- TASK ITEM
Every line in the records below that holds the word "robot" is to be copied.

- SUPPLIED RECORDS
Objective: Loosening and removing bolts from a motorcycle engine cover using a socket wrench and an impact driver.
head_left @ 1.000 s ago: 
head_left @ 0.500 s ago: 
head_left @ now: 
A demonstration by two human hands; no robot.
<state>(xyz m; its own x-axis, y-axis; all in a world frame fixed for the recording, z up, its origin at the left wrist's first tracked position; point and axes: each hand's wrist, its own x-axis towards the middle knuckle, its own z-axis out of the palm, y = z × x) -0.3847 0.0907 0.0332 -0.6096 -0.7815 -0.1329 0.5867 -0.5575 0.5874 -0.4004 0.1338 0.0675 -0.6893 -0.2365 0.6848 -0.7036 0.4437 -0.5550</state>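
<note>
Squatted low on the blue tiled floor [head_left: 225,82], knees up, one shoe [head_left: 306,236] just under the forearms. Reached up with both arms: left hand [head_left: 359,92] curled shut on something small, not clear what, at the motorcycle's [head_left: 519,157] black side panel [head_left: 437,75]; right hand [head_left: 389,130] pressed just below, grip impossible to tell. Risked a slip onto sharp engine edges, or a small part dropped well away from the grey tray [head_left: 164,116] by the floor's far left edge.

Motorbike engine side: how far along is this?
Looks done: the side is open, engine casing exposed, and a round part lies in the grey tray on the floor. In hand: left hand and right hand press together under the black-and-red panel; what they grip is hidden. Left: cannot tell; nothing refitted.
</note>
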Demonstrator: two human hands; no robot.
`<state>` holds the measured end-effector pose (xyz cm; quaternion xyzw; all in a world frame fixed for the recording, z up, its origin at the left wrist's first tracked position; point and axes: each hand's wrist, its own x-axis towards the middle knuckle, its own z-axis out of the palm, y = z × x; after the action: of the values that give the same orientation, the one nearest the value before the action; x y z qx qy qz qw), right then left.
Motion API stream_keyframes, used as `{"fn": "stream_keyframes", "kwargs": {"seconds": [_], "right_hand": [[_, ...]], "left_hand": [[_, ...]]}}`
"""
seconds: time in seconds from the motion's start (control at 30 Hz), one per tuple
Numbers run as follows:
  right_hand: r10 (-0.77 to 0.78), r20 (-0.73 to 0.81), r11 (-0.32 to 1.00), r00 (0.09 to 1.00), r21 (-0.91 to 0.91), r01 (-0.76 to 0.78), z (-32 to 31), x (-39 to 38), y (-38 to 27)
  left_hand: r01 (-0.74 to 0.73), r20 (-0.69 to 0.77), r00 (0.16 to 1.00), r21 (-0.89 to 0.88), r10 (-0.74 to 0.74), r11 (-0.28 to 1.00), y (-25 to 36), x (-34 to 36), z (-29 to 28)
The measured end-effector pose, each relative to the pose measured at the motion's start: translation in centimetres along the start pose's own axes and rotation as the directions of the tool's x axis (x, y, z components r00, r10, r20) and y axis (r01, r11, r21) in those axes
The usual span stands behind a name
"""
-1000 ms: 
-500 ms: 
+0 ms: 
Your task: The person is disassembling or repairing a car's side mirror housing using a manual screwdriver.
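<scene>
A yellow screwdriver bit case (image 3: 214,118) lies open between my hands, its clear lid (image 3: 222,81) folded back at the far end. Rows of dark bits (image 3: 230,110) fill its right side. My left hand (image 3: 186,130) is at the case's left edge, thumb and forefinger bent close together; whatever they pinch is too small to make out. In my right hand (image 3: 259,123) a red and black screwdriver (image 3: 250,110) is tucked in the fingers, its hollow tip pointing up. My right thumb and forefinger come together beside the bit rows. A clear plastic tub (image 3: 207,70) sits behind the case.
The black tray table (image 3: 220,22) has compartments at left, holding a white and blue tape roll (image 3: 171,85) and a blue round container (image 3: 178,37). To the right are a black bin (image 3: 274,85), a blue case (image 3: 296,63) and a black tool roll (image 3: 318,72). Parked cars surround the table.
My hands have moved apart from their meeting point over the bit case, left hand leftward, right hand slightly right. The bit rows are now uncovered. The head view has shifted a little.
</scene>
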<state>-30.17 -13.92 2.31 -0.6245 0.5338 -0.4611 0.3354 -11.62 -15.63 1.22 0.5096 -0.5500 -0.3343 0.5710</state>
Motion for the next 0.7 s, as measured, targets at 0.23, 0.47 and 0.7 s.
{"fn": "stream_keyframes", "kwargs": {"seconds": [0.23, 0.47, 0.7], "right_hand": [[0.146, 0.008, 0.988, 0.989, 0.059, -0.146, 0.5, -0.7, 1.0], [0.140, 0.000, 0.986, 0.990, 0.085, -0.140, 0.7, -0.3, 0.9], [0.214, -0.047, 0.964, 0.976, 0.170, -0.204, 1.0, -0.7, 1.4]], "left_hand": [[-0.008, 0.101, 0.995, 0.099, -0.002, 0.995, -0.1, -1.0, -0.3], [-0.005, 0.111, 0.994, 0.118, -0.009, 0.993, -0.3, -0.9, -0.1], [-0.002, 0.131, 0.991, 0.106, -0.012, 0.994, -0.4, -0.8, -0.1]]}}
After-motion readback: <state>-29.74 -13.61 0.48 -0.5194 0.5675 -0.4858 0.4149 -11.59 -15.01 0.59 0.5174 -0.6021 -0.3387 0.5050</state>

- ANSWER AREA
A demonstration by two human hands; no robot.
Demonstrator: two human hands; no robot.

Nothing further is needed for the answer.